A Message from Shelter Tas CEO

Everybody needs a home, and every neighbourhood needs affordable housing

Data released last week shows 3 578 applications on Tasmania’s social housing waiting list.  It took on average 59 weeks for priority applicants to gain social housing, in the three months to March 2020. You can view these figures on the Human Services Dashboard.

In light of these stark statistics, the resistance to proposals for new social and affordable housing on Government owned land in Tasmania is surprising.

Tasmanians needing these homes could be older people who have lost a partner and can no longer afford their existing home, people escaping family violence, and single people of all ages who are priced out of the expensive private rental market. Women aged over fifty-five are the fastest growing cohort of people experiencing homelessness.

Community resistance to the development at Huntingfield in Southern Tasmania is just one recent example of the NIMBY (not-in-my-backyard) response to any proposal for social and affordable housing. Shelter Tas is aware that as at June 2020, nearly 900 people on the social housing waiting list have applied for accommodation in the Kingston area. Most are seeking one bedroom dwellings.

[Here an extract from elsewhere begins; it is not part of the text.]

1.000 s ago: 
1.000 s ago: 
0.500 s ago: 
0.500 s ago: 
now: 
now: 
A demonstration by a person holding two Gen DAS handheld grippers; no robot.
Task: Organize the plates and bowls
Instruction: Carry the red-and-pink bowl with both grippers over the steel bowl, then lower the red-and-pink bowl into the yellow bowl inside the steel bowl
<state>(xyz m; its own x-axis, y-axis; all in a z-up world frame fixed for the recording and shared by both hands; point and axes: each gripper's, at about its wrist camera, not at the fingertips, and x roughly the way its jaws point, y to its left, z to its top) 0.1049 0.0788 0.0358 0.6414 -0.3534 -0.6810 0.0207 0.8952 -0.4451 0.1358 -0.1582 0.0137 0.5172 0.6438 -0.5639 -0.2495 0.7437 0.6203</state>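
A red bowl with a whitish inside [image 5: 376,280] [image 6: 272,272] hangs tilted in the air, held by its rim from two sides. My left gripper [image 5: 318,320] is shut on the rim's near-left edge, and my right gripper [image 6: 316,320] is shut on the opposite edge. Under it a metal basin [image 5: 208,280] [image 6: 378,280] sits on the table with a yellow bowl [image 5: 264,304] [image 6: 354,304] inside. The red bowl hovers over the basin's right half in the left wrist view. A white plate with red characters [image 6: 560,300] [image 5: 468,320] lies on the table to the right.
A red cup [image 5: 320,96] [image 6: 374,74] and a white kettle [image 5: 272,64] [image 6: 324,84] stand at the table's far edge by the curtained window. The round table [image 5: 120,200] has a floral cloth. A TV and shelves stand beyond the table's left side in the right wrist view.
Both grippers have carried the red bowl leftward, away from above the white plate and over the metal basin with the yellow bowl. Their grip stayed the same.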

People who object to new social housing being built may not be aware of the extent of need and the great benefits that community housing has provided for people like ‘Mary,’ who at 66 years old finally found a home of her own in a newly built community development after months of couch surfing.  No-one meeting her would see a threat to their neighbourhood.

Let us avoid the planning mistakes of the past, by creating mixed and inclusive developments that will not become sites of entrenched disadvantage. In many cases throughout Tasmania, people’s initial concerns about affordable homes ‘in my backyard’ have proved unfounded as new neighbours achieve housing stability and live flourishing lives.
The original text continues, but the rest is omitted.